Disan menekankan bahwa hilirisasi pertambangan tetap harus mempertimbangkan kemampuan pendanaan perusahaan. Negara juga harus memberdayakan perusahaan tambang yang secara finansial tidak terlalu kuat.
Apalagi investor asing dengan dukungan finansial yang kuat bisa dengan mudah menguasai tambang-tambang nasional dengan mudah.
“Jangan sampai karena equitas rendah akhirnya pemilik tambang ditekan dan nilai mineralnya malah lebih rendah dibanding kalau diekspor langsung,” ungkap Disan.
Ignasius Jonan, Menteri Energi Dan Sumber Daya Mineral (ESDM), sebelumnya mengatakan kebijakan hilirisasi dan pengelolaan mineral dan batu bara harus meningkatkan pendapatan negara untuk selanjutnya dipergunakan bagi kesejahteraan rakyat.

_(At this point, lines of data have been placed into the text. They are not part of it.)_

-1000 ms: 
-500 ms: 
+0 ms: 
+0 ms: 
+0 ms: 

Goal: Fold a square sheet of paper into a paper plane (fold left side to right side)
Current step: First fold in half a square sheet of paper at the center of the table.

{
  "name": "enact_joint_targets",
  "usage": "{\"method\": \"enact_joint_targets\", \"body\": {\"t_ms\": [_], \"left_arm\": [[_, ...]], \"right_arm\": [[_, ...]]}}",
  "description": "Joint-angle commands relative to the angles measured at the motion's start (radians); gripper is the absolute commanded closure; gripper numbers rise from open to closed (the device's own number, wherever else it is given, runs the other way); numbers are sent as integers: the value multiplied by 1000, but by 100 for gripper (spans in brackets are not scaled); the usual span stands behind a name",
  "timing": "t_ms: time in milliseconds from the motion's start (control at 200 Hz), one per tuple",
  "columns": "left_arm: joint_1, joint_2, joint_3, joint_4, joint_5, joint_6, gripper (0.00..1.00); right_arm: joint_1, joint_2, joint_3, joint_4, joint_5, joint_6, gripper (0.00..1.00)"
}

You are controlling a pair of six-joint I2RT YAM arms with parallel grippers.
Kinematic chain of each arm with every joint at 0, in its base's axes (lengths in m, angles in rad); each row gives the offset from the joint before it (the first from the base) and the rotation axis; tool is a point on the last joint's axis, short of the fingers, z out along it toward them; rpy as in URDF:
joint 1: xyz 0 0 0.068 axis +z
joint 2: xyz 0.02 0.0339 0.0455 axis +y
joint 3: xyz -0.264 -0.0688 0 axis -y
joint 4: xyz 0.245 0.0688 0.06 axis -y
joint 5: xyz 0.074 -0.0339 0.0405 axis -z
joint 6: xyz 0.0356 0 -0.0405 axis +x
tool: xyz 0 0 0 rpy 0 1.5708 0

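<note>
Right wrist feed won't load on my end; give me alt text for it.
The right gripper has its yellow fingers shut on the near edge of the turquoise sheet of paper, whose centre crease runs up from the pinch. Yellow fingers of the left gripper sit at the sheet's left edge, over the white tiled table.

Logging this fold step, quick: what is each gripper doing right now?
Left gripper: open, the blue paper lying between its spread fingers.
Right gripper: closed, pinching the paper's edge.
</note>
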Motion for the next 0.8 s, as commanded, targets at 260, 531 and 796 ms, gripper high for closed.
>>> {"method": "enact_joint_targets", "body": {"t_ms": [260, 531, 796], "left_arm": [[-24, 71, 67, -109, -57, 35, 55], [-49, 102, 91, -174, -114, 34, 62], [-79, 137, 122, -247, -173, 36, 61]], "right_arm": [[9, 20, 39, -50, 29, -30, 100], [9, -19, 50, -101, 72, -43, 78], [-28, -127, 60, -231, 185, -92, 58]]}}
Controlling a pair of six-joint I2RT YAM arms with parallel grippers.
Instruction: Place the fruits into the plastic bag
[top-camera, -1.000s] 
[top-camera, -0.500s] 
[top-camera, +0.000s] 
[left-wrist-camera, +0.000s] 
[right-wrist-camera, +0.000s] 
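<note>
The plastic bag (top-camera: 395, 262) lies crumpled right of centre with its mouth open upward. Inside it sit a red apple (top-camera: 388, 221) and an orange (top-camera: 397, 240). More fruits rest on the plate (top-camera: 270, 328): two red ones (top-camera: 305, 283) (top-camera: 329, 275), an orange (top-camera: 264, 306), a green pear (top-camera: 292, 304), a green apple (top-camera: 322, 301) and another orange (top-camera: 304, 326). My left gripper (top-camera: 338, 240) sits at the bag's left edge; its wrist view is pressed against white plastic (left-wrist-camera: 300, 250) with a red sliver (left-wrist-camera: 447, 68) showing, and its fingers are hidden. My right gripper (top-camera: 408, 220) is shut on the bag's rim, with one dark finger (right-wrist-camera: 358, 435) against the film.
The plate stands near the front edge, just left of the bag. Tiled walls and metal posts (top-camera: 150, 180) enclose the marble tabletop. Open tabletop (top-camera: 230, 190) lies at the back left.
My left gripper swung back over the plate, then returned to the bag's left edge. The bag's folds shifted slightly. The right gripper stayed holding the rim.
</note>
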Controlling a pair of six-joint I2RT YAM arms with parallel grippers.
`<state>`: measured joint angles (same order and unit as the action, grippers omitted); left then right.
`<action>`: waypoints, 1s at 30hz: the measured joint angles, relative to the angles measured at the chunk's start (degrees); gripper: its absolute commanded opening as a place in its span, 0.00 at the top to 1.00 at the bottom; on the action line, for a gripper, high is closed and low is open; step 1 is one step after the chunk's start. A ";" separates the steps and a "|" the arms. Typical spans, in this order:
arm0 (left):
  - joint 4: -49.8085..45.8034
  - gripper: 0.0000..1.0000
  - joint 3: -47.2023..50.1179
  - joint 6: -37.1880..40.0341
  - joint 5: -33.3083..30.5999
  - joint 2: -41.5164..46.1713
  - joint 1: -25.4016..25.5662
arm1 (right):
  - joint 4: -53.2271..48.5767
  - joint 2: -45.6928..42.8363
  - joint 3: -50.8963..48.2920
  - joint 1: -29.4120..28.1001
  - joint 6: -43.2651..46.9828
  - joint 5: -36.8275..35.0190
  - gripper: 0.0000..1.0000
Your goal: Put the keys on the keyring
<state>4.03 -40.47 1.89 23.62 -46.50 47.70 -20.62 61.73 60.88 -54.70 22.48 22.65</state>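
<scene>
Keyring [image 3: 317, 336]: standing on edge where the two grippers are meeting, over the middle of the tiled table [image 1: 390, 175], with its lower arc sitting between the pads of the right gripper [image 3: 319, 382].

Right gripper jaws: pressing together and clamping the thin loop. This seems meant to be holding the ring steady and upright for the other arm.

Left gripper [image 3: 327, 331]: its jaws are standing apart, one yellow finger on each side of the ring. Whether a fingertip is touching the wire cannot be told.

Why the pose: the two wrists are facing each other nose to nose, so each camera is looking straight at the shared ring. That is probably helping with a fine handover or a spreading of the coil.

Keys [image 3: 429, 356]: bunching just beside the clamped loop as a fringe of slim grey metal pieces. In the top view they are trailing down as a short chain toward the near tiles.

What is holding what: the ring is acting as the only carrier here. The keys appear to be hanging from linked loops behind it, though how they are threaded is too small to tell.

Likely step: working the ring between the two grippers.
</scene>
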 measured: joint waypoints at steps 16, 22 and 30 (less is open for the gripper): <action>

Proses hilirisasi harus terjadi di Indonesia, sehingga menghasilkan nilai tambah dan bisa menciptakan lapangan kerja lebih banyak.
Jonan mengingat pembangunan smelter selama ini tidak seperti yang diharapkan, maka harus diberikan kesempatan untuk mewujudkan hal tersebut dalam lima tahun atau hingga awal 2022.
 “Dalam proses pembangunan smelter, pelaku usaha diizinkan untuk mengekspor ore sebagian,” ujar Jonan di Gedung DPR, Rabu (6/9).
Namun, volume ore yang dizinkan untuk diekspor, harus sesuai dengan kapasitas input smelter yang akan dibangunnya.
“Jadi kalau tidak ada pengajuan resmi termasuk dokumen engineering-nya pasti kita tolak. Setiap enam bulan akan dievaluasi, jadi mereka harus mengajukan jadwal setiap enam bulan apakah memenuhi progress yang sudah direncanakannya,” kata Jonan.
Jonan menambahkan, pemeriksaan progress pembangunan smelter akan dilakukan pada bulan kelima. Dalam pemeriksaan tersebut akan diketahui apakah program yang sudah diusulkan berjalan atau tidak.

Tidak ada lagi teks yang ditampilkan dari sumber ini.